Ken Arko of Nativity Parish fully understands the safety precautions being taken and that they take precedence, but he was happy to return to Mass – even in the parking lot.

“We are called by Jesus to be in communion, so the in-car Mass was a way that was possible to be in communion with my parish,” he said.

With Their People

Like their parishioners, pastors were heartened to see their community members in person – although they were in their cars – and celebrate the Eucharist in their presence.

For Father Jeffrey Kegley, May 18 was an emotionally charged day. Along with observing the 24th anniversary of his priestly ordination, the date also saw him celebrating Mass with more than 350 parishioners on the grounds of St. Mary Parish, Middletown, where he is pastor.

“There was amazing joy among the parishioners, who were blowing their car horns in appreciation of being able to celebrate Mass together,” said Father Kegley. He shared that as he looked out on the parishioners, he noticed those who had lost loved ones to the coronavirus, people who had recovered and health care workers who are on the front lines.

“The faith of the people of God is amazing,” he said, noting how compelling it was to see parishioners receive the Eucharist, many of whom were moved to tears.

“They have been longing for this moment, to be able to receive the Body of Christ again,” he said. Adding to the emotional day: being reminded of how he had been “ordained to serve the people and to be with them celebrating Holy Mass.”

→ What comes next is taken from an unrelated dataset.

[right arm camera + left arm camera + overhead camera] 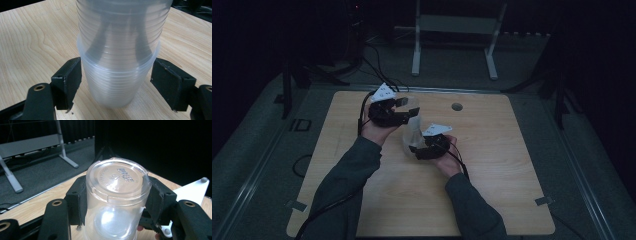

Father Jim Grogan, pastor in Nativity Parish, reflected on the months of “stark changes” – from celebrating Masses without a congregation to looking out over a sea of vehicles. While he was thrilled to see 35 cars in the parking lot for Mass, he said he was equally pleased to see on his computer the more than 270 views indicated of people watching the Mass, which was livestreamed.

It was a reminder that “as a priest, I need to be present to both congregations, those in front of me in their cars and those dispersed in their homes,” he said.

He chuckled when he mentioned feeling “like a little kid getting ready for Christmas” when we learned that in-car Masses would be allowed.

“My excitement held the foundation that we were gradually beginning to reconnect in person,” he said. “[It] was such a privilege to distribute the Living Bread to these faithful parishioners.”

In Medford, a big smile crossed Father Swift’s face when it was time to exchange the Sign of Peace.

“Let’s all beep our horns as a sign of peace,” he recalled saying, as the sound of horns from 65 cars immediately began to blare.

“Today [May 18] was an historic day in the life of St. Mary of the Lakes,” he said. “It showed how many have a devotion to the Eucharist.”